Preferred modes: ("643")
Modes:
[...]
"643" "1024x768" QSize(1024, 768) 84.9967
"668" "640x480" QSize(640, 480) 85.0083
"644" "1920x1080" QSize(1920, 1080) 60
[...]
<<<<<
Something's setting the "preferred" mode to #643, 1024x768 @ 85Hz
refresh, altho here you've apparently manually set (presumably using the
nVidia tool you mentioned) #644, 1920x1080 @ 60Hz.
Normally that "something" would be the full EDID info from the monitor
itself. I'm not sure whether the nVidia xorg driver does this tho I hope
so, but the radeon driver has I believe since the xfree86 era always
displayed rather detailed (I believe fully expanded) EDID data from each
monitor on xorg initialization, in /var/log/Xorg.0.log (and before that
the xfree86 version of same).
Assuming you have that output in the xorg log, does it show the same
"preferred" resolution? Assuming native resolution is 1920x1080, that
would seem to be a defective monitor EDID if so. Here's what my radeon
output looks like...
[ 249.259] (II) RADEON(0): EDID for output HDMI-0
...
[ 249.259] (II) RADEON(0): EDID Version: 1.3
...
[ 249.259] (II) RADEON(0): First detailed timing is preferred mode
...
[ 249.260] (II) RADEON(0): Supported established timings:
[ 249.260] (II) RADEON(0): 720x400 at 70Hz
...
[ 249.260] (II) RADEON(0): Supported standard timings:
[ 249.260] (II) RADEON(0): #0: hsize: 640 vsize 480 refresh: 60 vid:
16433
...
[ 249.260] (II) RADEON(0): Supported detailed timing:
[ 249.260] (II) RADEON(0): clock: 148.5 MHz Image Size: 1600 x 900 mm
[ 249.260] (II) RADEON(0): h_active: 1920 h_sync: 2008 h_sync_end
2052 h_blank_end 2200 h_border: 0
[ 249.260] (II) RADEON(0): v_active: 1080 v_sync: 1084 v_sync_end
1089 v_blanking: 1125 v_border: 0
[ 249.260] (II) RADEON(0): Supported detailed timing:
[ 249.260] (II) RADEON(0): clock: 85.5 MHz Image Size: 1600 x 900 mm
[ 249.260] (II) RADEON(0): h_active: 1360 h_sync: 1424 h_sync_end
1536 h_blank_end 1792 h_border: 0
[ 249.260] (II) RADEON(0): v_active: 768 v_sync: 771 v_sync_end 777
v_blanking: 795 v_border: 0
[ 249.260] (II) RADEON(0): Ranges: V min: 58 V max: 62 Hz, H min: 30 H
max: 83 kHz, PixClock max 165 MHz
[ 249.260] (II) RADEON(0): Monitor name: LG TV
...
[more detail timings, followed by the raw EDID in Hex]
...
Then further down (after the other ports are taken care of)...

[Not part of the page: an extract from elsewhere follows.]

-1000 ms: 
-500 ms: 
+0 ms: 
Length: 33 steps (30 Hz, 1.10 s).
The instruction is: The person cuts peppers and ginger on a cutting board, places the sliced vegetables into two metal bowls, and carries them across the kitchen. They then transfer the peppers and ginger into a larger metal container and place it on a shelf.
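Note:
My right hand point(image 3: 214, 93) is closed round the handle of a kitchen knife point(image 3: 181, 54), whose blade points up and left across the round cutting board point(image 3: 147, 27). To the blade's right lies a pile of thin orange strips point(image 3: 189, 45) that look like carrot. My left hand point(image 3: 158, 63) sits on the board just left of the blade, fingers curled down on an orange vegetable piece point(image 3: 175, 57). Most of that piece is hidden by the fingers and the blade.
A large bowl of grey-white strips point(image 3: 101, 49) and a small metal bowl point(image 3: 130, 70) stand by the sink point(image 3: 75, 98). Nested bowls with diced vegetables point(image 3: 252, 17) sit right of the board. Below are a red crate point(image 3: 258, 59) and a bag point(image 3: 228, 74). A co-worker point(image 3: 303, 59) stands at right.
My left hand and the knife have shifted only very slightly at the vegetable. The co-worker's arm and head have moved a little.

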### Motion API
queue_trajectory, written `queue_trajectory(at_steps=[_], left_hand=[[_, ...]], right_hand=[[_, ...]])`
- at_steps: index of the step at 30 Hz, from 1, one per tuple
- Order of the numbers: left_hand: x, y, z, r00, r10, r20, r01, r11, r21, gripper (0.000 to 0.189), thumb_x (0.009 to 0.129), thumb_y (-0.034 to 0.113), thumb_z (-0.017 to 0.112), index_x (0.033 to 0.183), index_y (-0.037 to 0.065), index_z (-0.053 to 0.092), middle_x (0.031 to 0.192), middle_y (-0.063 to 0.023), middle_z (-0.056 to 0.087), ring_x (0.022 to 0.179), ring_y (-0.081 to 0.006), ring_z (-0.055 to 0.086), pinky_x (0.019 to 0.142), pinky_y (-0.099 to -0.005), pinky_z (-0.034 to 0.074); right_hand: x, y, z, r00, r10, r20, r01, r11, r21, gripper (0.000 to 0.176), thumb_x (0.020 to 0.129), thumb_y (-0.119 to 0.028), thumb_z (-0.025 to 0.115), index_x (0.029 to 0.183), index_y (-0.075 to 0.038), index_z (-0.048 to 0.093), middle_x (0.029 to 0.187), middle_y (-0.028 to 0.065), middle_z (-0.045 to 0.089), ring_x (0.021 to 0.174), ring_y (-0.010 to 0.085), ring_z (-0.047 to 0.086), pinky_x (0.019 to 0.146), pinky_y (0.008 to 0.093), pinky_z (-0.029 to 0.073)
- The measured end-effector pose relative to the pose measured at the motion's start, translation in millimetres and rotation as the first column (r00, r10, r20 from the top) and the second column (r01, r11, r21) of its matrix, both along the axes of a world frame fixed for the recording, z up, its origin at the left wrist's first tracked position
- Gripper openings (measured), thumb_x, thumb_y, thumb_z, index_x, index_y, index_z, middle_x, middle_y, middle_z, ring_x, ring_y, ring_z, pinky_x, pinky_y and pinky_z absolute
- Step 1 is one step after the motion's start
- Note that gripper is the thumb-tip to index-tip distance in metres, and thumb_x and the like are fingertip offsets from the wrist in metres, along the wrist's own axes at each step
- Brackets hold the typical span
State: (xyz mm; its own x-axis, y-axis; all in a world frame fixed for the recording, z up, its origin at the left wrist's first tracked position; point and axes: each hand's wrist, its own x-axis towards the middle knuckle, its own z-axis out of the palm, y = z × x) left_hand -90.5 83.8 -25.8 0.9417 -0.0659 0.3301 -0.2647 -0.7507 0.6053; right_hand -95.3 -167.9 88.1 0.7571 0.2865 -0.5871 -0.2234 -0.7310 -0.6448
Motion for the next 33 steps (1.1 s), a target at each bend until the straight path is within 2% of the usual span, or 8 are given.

[ 249.321] (II) RADEON(0): Output HDMI-0 using initial mode 1920x1080
Note that it says first *DETAILED* timing is preferred. The established
and standard timings are compatibility/legacy timings. It's the first
DETAILED timing that's preferred, and as you can see here, that's
1920x1080 (the h_active and v_active numbers) for this LG TV. The dot-
clock (aka PixClock) for that timing is 148.5 MHz.
If your xorg log EDID has a preferred (likely first DETAILED) timing/
resolution of 1024x768 and you're definitely using a native 1920x1080
full-HD monitor, then very likely that monitor EDID is defective and
reporting the wrong thing.
If OTOH, the EDID in xorg is saying 1920x1080 is preferred, then it's
gotta be the drivers screwing things up, tho at this point I'm pretty
sure it's going to be the monitor and the driver is simply a reporter of
the facts as it collects them, caught in the crossfire.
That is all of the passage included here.